The New York Times late last year also disclosed that the National Security Agency had been conducting warrantless surveillance in the United States since 2002 of people with suspected al-Qaida ties.

"Some in the press, in particular The New York Times, have made the job of defending against further terrorist attacks more difficult by insisting on publishing detailed information about vital national security programs," Vice President Dick Cheney said in a speech at a political fundraising luncheon in Grand Island, Neb.

"The New York Times has now twice _ two separate occasions _ disclosed programs; both times they had been asked not to publish those stories by senior administration officials," Cheney said. "They went ahead anyway. The leaks to The New York Times and the publishing of those leaks is very damaging."

Bill Keller, executive editor of the Times, defended the decision to publish the story.

"Most Americans seem to support extraordinary measures in defense against this extraordinary threat, but some officials who have been involved in these programs have spoken to the Times about their discomfort over the legality of the government's actions and over the adequacy of oversight," Keller said in a note on the paper's Web site Sunday.

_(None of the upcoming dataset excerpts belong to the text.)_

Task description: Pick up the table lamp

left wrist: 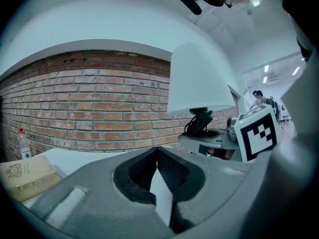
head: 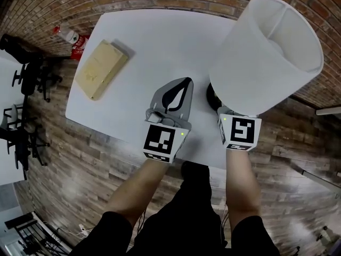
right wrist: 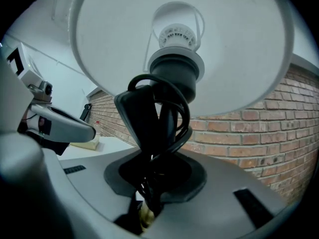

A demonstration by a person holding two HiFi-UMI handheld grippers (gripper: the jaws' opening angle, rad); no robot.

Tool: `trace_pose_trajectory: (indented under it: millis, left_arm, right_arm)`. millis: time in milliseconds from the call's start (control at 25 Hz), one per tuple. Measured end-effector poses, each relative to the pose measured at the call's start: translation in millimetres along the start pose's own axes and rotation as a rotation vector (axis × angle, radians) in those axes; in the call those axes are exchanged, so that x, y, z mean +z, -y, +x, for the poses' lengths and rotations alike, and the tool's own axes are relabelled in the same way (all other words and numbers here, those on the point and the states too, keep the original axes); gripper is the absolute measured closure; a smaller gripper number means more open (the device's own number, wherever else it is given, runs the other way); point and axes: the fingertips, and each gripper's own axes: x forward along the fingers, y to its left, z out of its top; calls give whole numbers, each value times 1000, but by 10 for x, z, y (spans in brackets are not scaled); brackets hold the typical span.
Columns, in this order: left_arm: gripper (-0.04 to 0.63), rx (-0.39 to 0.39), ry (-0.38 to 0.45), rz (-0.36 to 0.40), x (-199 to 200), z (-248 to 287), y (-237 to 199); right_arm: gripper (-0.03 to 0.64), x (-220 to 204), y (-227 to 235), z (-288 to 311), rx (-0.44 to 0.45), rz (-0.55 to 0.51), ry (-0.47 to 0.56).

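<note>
The table lamp [head: 266, 52] stands at the right end of the white table [head: 160, 41]; its big white shade tilts over a black base [head: 212, 96]. In the right gripper view its black stem [right wrist: 172, 76], wound with black cord, runs down between the jaws of my right gripper [right wrist: 152, 180], which is shut on it. From the head view, that gripper's jaws are hidden under the shade and only its marker cube [head: 240, 132] shows. My left gripper [head: 185, 83] rests to the left of the base, shut and empty, apart from the lamp [left wrist: 199, 83].
A tan flat box [head: 101, 68] lies on the table's left part, with a bottle [head: 66, 34] on the floor beyond the corner. A brick wall runs behind the table. Black chairs [head: 26, 73] stand at the far left.
</note>
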Motion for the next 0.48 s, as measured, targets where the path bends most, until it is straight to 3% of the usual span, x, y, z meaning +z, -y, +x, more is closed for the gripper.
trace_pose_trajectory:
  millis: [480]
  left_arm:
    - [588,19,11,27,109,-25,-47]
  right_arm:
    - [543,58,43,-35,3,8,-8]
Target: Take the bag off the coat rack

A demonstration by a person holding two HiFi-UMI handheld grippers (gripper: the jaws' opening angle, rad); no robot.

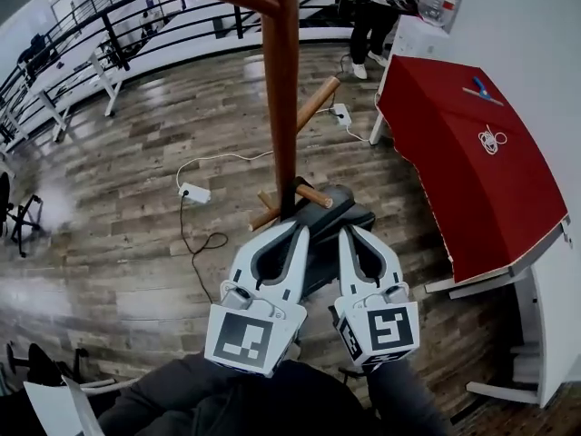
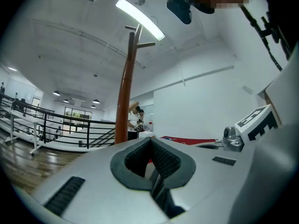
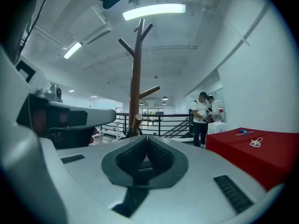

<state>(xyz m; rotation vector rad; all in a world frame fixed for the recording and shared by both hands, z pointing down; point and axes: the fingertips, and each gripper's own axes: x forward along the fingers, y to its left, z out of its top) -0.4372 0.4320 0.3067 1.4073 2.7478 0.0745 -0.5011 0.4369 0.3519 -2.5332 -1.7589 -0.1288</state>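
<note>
1. The coat rack pole (image 1: 281, 89) stands upright just ahead of the left gripper (image 1: 297, 229) and right gripper (image 1: 349, 232), barring the straight way forward.
2. A low peg (image 1: 315, 194) juts out near the fingers; a slanted peg (image 1: 318, 103) reaches right, higher up.
3. The red tabletop (image 1: 472, 162) closes off the right side.
4. On the left the wooden floor (image 1: 109, 243) lies open, with only a power strip (image 1: 194, 193) on it.
</note>
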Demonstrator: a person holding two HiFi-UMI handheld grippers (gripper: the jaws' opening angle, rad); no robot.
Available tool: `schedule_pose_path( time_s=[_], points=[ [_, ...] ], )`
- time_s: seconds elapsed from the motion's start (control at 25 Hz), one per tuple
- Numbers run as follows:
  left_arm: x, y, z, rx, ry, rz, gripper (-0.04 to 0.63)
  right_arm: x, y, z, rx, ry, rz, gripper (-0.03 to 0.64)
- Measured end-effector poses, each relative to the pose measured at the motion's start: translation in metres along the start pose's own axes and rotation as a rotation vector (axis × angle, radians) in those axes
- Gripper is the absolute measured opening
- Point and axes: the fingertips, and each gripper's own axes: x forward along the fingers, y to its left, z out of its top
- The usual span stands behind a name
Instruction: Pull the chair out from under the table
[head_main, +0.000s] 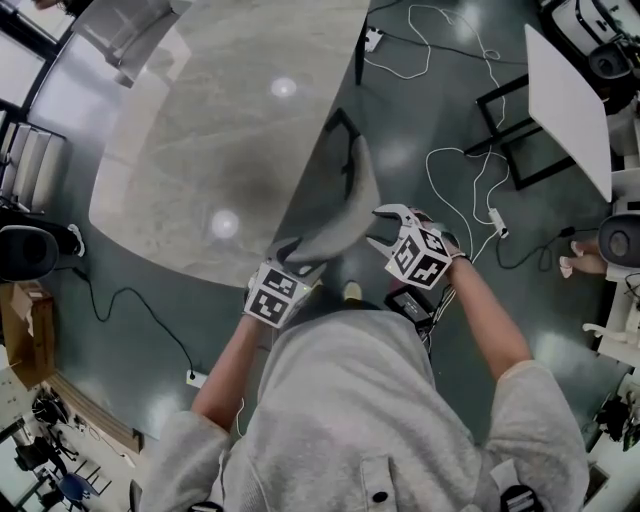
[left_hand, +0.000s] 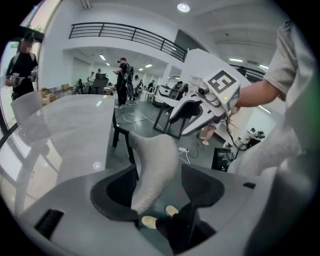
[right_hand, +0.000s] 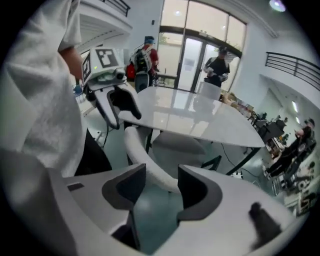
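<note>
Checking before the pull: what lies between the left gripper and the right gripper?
The curved grey fabric chair back, its ends within the open left gripper and right gripper; the head view shows it.

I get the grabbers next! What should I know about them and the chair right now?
The left gripper is open, with the chair's backrest between its jaws but not clamped.
The right gripper is open too, straddling the same backrest further along.
The chair's seat sits tucked under the table.
Done: both grippers are lined up on the backrest.
Left to do: close both, then pull the chair out.
</note>
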Motion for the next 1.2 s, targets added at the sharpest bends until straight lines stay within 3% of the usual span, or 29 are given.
schedule_pose_path(
  time_s=[0.2,0.36,0.52,0.76,0.96,1.2],
  points=[
    [0.032,0.000,-0.018,0.104,0.100,-0.058,0.285,0.044,0.015,-0.033,-0.328,0.202,0.111,0.215],
    [0.055,-0.004,-0.032,0.185,0.195,-0.118,0.288,0.074,0.016,-0.039,-0.492,0.257,0.180,0.215],
    [0.075,-0.005,-0.046,0.229,0.280,-0.162,0.288,0.096,0.022,-0.045,-0.533,0.274,0.274,0.215],
    [0.096,-0.007,-0.064,0.350,0.426,-0.213,0.284,0.114,0.018,-0.057,-0.682,0.339,0.252,0.212],
    [0.098,-0.010,-0.069,0.393,0.447,-0.278,0.254,0.120,0.020,-0.060,-0.745,0.321,0.259,0.192],
    [0.102,-0.015,-0.067,0.399,0.421,-0.249,0.229,0.118,0.021,-0.063,-0.809,0.280,0.220,0.135]
  ],
)
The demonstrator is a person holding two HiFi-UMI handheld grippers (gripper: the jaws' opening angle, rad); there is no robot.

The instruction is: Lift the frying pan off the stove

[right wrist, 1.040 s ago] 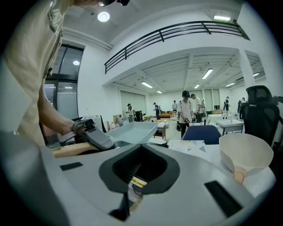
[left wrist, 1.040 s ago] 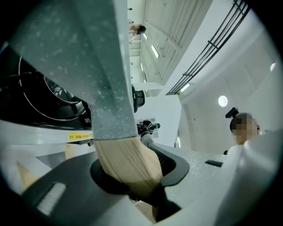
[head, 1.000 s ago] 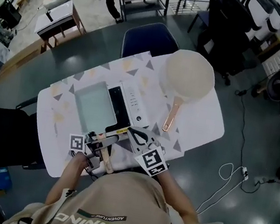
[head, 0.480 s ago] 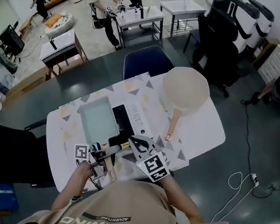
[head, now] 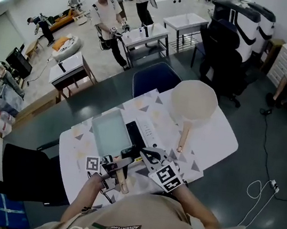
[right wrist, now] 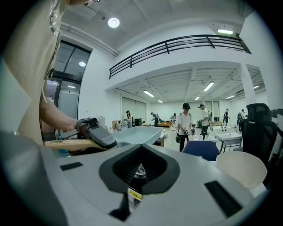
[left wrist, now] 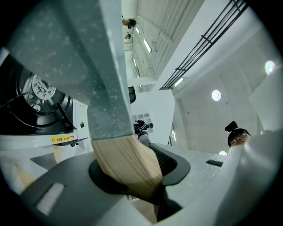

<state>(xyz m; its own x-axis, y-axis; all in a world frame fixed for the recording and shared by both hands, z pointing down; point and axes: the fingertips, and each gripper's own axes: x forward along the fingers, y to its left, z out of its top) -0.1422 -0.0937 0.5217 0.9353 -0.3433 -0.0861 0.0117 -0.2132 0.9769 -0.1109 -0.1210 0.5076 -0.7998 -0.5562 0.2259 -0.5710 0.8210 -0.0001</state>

But Treasury Secretary John Snow said in a letter to the York Times that over the past two months he and other administration officials had engaged in a "vigorous dialogue" with reporters and editors at the newspaper trying to persuade them to refrain from revealing the program.

Snow said the effort to persuade the paper not to publish also included former Republican Gov. Thomas Kean of New Jersey and former Rep. Lee Hamilton, D-Ind., the co-chairmen of the Sept. 11 commission, as well as a number of members of Congress and top government officials.

In an interview Monday on CNN's "The Situation Room," Keller revealed that Rep. John Murtha, D-Pa., who has been a vocal critic of the Iraq war, also urged the Times not to print the information.